This repository contains the code to benchmark CPU cache miss latency and branch misprediction penalty.
The pseudocode for the benchmark is as follows:
// Generate a random array with a discrete distribution
int random[N] = {Uniform_distribution(0,100)}
volatile int sum = 0; // volatile is used to prevent vectorization and other optimisations
//count the clock cycles using rdtsc
const auto start = __rdtsc();
for(i to N){
if (random[i] < P){
sum += random[i];
}
}
// count the clock cycles
const auto stop = __rdtsc();
// compute the clock cycles per iteration
const auto cyclesPerIteration = double(stop - start)/num_op;
The code executes a simple addition in a loop. The addition is executed only if the random value is smaller than P. This allow to tune the branching probability.
The key volatile
is used to prevent the compiler from optimizing and vectorizing the loop. The number of clock cycles is computed using rdtsc
. Finally, the number of total clock cycles is divided by the number of iterations to compute the cycles per iteration. Clock cycles are used as a metric instead of time as for such small times fluctuation in clock frequency due to energy saving and boost behaviors might influence the results dramatically.
The results show a somewhat expected behavior: when the probability is not exactly 1/2, the branch predictor can guess the most likely outcome, thus reducing the cycles per iteration. When the probability is exactly either 0 or 1, there is no stochastic behavior, and the loop executes in two or three clock cycles.
Branchless programming can be applied in this case to avoid the branching entirely. The result of comparison is usually intrepreted as a 0 or 1 that means that in this case it is possible to multiply random[i]
with the result of the comparison random[i] < P
. The resulting code looks as follows:
// Generate a random array with a discrete distribution
int random[N] = {Uniform_distribution(0,100)}
volatile int sum = 0; // volatile is used to prevent vectorization and other optimisations
//count the clock cycles using rdtsc
const auto start = __rdtsc();
for(i to N){
sum += random[i] * (random[i] < P);
}
// count the clock cycles
const auto stop = __rdtsc();
// compute the clock cycles per iteration
const auto cyclesPerIteration = double(stop - start)/num_op;
The results show that the branchless execution is faster then the branching solution in almost all cases. Towards 100% branching probability the previous solution has a slight advantage
The pseudocode for the benchmark is as follows:
auto vector = [i, padding for i in N]
vector.shuffle();
auto index = 0UL;
for (auto i = 0; i < num_ops; ++i) {
// access the next node
index = list[index].index;
}
The code begins by creating an array where array[i] = i with padding and then shuffling it using MersenneTwister.

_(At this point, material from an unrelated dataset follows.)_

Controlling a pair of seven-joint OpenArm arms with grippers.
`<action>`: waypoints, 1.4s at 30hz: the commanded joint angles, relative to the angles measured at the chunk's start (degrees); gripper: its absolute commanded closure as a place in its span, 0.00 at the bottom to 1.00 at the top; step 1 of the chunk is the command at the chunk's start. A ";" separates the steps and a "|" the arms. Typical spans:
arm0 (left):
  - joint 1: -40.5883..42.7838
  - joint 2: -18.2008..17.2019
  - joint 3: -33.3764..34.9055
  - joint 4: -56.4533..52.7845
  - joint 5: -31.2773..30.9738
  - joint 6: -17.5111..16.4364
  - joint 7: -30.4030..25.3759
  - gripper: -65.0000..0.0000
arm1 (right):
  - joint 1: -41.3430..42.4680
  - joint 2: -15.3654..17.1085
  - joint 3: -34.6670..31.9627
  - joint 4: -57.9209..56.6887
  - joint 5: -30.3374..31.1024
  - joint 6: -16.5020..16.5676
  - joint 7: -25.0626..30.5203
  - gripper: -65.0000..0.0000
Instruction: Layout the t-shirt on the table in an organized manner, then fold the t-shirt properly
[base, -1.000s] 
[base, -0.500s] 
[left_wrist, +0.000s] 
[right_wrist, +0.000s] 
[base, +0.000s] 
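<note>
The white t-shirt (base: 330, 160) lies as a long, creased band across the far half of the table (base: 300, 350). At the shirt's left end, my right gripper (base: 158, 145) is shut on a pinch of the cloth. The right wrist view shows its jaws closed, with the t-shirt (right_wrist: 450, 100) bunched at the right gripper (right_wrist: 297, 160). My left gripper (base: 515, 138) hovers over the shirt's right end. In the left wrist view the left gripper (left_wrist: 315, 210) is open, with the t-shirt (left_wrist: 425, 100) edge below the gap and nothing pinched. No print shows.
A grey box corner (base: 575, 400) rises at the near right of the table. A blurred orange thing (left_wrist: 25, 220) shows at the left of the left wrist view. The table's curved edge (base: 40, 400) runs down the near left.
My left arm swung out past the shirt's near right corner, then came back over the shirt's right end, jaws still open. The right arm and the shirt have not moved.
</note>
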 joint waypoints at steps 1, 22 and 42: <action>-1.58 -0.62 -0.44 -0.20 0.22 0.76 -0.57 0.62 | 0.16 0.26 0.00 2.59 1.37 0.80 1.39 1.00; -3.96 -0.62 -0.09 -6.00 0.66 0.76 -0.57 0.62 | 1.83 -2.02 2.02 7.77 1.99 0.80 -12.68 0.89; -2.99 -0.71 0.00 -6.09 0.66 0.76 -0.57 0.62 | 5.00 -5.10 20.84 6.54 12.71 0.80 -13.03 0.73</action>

Then the array is accessed in a for loop using the index of the list. This causes stochastic uniform random accesses that the prefetcher fails to predict. This is a variation of the linked list approach found here who uses a linked list. The linked list method did not work on my machine and provided unreliable results. Moreover, is much slower.
The results show:
- L1 latency = 1ns
- L2 latency = 10ns
- L3 latency = 25-30ns
- DRAM latency = 100-200ns
The DRAM latency varies between 100 and 200 because the tests are executed on a NUMA node.